Per noi moderni è semplicemente Guido. I contemporanei lo chiamavano “il divino” per la sua abilità nel fermare sulla tela le qualità spirituali di donne ed eroine, anatomie sovrumane, volti di vecchi. Il suo biografo, Carlo Cesare Malvasia, lo paragonò a una “generosa aquila” in volo sublime verso le sfere per riportare sulla terra “idee celestiali”. Ma Guido Reni, figlio di un musico bolognese, non considerò mai questa capacità un dono innato, piuttosto il frutto di uno sforzo continuo nella ricerca della bellezza. Fino al 9 luglio al Museo del Prado di Madrid una mostra a cura di David García Cueto, direttore del dipartimento di pittura italiana e francese del Prado, celebra il pittore bolognese e il suo contributo offerto al Barocco europeo.
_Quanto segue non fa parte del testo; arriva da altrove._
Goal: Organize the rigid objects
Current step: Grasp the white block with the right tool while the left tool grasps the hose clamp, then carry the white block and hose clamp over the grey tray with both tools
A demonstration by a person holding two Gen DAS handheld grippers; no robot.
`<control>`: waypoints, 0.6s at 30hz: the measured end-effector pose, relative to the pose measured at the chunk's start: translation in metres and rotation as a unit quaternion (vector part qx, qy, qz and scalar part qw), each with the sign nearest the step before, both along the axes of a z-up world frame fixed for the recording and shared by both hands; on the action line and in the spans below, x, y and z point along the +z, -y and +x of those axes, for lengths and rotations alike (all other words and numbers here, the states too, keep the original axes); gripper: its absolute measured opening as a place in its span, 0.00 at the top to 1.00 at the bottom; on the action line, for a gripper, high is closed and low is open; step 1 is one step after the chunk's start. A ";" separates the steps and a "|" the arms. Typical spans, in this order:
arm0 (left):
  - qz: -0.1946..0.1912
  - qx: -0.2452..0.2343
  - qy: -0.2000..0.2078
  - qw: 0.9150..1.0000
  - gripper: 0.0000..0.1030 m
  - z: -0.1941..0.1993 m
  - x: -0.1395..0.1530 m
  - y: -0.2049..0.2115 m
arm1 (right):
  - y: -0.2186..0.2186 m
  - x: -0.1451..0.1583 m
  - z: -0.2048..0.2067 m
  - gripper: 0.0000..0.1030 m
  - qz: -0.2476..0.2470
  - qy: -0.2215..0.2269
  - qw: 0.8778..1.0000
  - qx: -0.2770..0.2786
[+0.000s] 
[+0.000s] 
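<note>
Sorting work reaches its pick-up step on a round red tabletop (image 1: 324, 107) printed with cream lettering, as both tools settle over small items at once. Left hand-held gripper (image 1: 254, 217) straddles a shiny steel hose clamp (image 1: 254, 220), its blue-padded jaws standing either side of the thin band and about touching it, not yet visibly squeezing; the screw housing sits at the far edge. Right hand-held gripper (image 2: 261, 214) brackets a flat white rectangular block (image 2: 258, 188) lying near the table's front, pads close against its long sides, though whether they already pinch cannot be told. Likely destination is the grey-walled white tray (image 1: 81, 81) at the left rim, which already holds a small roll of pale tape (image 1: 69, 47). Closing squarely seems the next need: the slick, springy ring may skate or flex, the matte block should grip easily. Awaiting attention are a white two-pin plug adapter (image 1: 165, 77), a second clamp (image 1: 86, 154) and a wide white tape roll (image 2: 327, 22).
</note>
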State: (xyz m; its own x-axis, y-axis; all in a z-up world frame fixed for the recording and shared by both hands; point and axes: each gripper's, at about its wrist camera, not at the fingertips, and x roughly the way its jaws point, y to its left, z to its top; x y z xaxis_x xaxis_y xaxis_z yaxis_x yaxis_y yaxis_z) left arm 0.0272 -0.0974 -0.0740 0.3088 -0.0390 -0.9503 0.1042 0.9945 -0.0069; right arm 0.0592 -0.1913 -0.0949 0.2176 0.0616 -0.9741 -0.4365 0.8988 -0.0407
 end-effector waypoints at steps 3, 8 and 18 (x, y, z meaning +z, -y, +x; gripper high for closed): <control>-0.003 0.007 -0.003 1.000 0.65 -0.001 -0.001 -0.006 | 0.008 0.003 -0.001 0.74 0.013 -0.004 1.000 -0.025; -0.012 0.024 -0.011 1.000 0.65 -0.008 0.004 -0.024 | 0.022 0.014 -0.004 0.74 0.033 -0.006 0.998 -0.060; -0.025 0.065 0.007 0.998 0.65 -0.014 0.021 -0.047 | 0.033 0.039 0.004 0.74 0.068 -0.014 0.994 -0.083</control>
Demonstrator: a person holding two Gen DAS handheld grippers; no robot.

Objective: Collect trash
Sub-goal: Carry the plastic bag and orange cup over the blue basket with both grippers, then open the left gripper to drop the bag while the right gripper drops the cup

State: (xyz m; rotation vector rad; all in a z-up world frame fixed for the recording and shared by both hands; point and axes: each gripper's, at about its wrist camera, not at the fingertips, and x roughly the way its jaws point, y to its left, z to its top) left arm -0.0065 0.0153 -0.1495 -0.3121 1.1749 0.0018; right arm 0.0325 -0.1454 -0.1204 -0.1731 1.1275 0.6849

Guido “il divino” – Un viaggio in 96 opere tra Prado e mondo
Organizzata in collaborazione con lo Städel Museum di Francoforte, la mostra è un viaggio tra 96 opere arrivate da oltre 40 tra musei e istituzioni pubbliche e private europee e americane. L’Italia è presente con ben 22 prestiti. Il risultato è un percorso trasversale nella carriera dell’illustre pennello del Seicento, allievo dei Carracci, arricchito da una decina di disegni. Annibale ci aveva visto lungo. “Non gl’insegnar tanto a costui, che un giorno ne saprà più di tutti noi” avrebbesuggerito al fratello Ludovico mettendolo in guardia dalle doti dell’allievo. Carracci non aveva torto. Il talento insuperabile di Guido emerge in mostra da chicche imperdibili come il Trionfo di Giobbe da Notre-Dame a Parigi, l’Immacolata Concezione dal Metropolitan Museum of Art di New York, o ancora Cleopatra dalla Royal Collection di Londra, La Maddalena penitente dalle Gallerie Nazionali d’Arte Antica di Roma che racchiude nella sua placida bellezza una femminilità sensuale.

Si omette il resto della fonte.